Well versed in all facets of Continental Cuisine...
I have found the most notable difference in: Cuca Brand Ventresca in Evoo which is the Tuna Belly Section of the Tuna, from The Iberian Peninsula, is the best I have had. It is on pricey side, however, well worth it as there is a huge texture and taste difference.
It is jarred verses canned, which I prefer as well.
I believe the following corporations export to the USA:
Have nice wkend.
( Margcata. )
I prefer solid, packed in olive oil. When on sale, I'll always pick up a can or 2. The BEST I ever had came in a jar... from Trader Joe's... not TJ brand and have never seen it there again?? First thought was... at about $5... kind expensive. Then I realized it was almost the same a 2 normal sized cans. It was big"sticks" packed in olive oil. Had seen somebody cooking with tuna from a jar on TV... can't remember who. When I saw it on the shelf, decided to try it out. Shoulda bought more than one can.
While it's cost prohibitive if you buy fresh fish it's hard to go back to any canned product after you get used to catching your own and steaming fresh tuna for tuna salad. I usually end up doing this after I've had some in the freezer too long.
For canned Tuna we usually rely on the Costco Solid White albacore in water. I did notice that a local Italian market here now has a large display of imported Tuna tins but I haven't tried any yet.
Canned tuna has always been a no brainer for me. Quick, easy to make into a healthy tuna sandwich luch, and pretty tasty. But lately I've been finding my canned tuna to be suffering from poor texture, flavor, and little bits of bone here and there. I remember canned tuna used to be pretty darned good. Anyone else thinking the same thing? I usually buy starkist packed in water, hoping to find a better brand.
Blue fined tuna belly. Seriously one of the most tastiest things I have ever had. It's 60 bucks a can, one of my rich lawyer buddies gave me it and I was in disbelief.
Once I tried it though, I can understand why rich people would buy it!! 5 star quality ALL THE WAY!
I keep some albacore water packed cans for sandwiches and such. Costco's brand is pretty good, packed by Bumblebee as I recall.
I like foil pack tuna quality too. No paying for water weight or oil weight so the price isn't quite as high as it seems at first glance. This tends to be something I buy for a targeted dish, not what I keep on hand. I do like it for those primitive camping situations as it's a low waste packaging and won't generate the volume of garbage to pack out nor stink much until I can reach a dumpster. Unless I'm mixing it with pasta, then I probably want the oil pack.

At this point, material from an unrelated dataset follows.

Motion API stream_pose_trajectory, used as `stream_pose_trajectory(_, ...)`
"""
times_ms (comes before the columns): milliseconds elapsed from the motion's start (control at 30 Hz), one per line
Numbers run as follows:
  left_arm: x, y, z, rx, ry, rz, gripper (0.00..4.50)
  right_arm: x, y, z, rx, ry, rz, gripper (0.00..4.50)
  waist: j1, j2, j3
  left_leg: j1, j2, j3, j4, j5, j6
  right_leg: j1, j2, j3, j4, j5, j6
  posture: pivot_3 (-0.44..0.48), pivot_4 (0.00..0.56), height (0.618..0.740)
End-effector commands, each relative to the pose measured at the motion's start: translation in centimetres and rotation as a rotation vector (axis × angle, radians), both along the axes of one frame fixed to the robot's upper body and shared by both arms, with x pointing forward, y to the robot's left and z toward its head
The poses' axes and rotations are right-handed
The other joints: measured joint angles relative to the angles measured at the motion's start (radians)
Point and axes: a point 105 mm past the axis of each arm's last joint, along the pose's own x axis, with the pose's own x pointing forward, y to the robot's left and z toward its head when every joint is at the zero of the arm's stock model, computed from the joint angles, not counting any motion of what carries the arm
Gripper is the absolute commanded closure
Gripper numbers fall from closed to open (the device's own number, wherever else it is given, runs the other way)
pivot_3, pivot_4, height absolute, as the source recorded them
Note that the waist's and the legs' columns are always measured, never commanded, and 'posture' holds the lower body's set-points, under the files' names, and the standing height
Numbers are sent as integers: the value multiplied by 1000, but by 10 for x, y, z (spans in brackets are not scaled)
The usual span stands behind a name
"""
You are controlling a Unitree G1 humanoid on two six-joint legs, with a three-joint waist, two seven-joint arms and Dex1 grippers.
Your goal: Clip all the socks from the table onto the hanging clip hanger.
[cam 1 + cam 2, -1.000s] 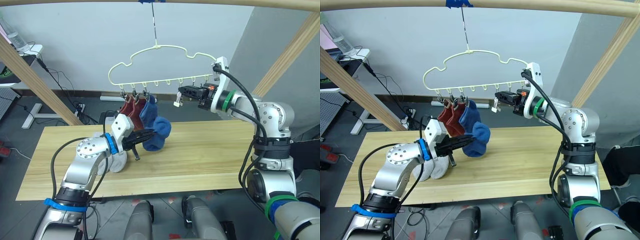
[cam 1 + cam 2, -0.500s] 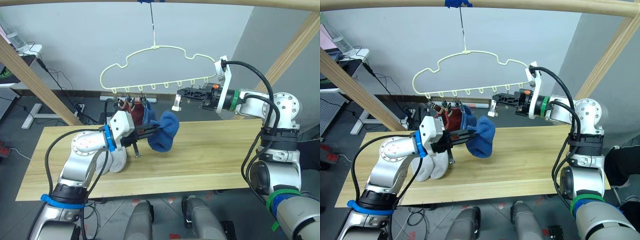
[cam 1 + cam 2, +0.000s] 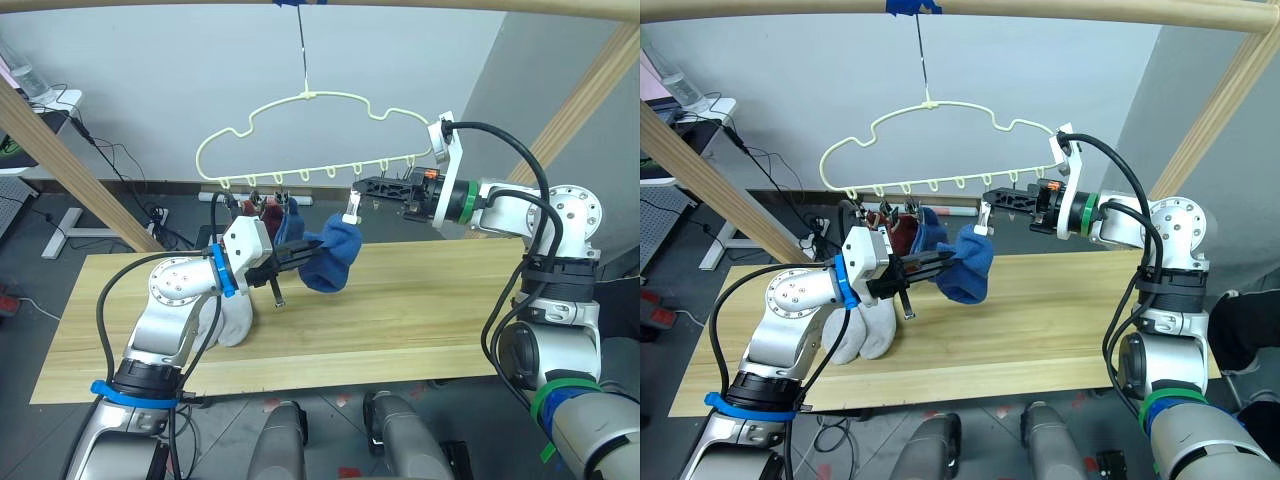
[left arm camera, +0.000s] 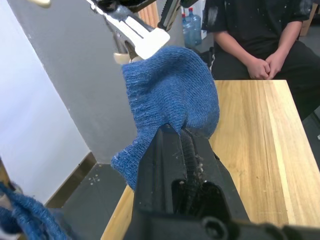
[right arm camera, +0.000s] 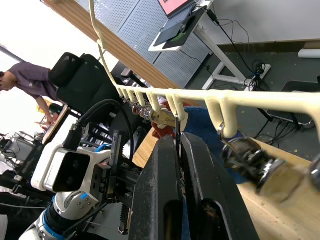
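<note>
The pale yellow clip hanger (image 3: 310, 97) hangs from a string under the top pole. Two rust red socks (image 3: 262, 212) and a blue sock (image 3: 290, 222) dangle from its left clips. My right gripper (image 3: 362, 185) is shut on a metal clip (image 3: 352, 205) near the row's middle. My left gripper (image 3: 300, 260) is shut on the other blue sock (image 3: 330, 255), held up with its cuff (image 4: 150, 85) just under that clip (image 4: 142, 40). Two light grey socks (image 3: 232, 318) lie on the table (image 3: 420, 310) beside my left arm.
Round wooden poles (image 3: 70, 165) slant up on both sides and cross overhead. A person (image 4: 260, 35) sits past the table's end. Another person (image 5: 20, 80) is at a desk in the background. The right half of the tabletop (image 3: 1080, 320) is bare wood.
My left gripper has raised the blue sock up and right, close under the clip held by my right gripper. The hanger has swung to the left.
</note>
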Motion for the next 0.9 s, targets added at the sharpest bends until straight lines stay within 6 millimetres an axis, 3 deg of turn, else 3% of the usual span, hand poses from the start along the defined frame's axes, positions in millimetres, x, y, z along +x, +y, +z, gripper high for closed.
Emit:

Lidia has shown canning her own tun in glass jars on her program a time or two. That would give you the fine control on the grade and quality of tuna you want to store.
While my sister was in Japan, she found some very high grade canned tuna and began enjoying canned tuna again. Now that she's in Korea, I think her consumption has dropped again as she can't find the same quality.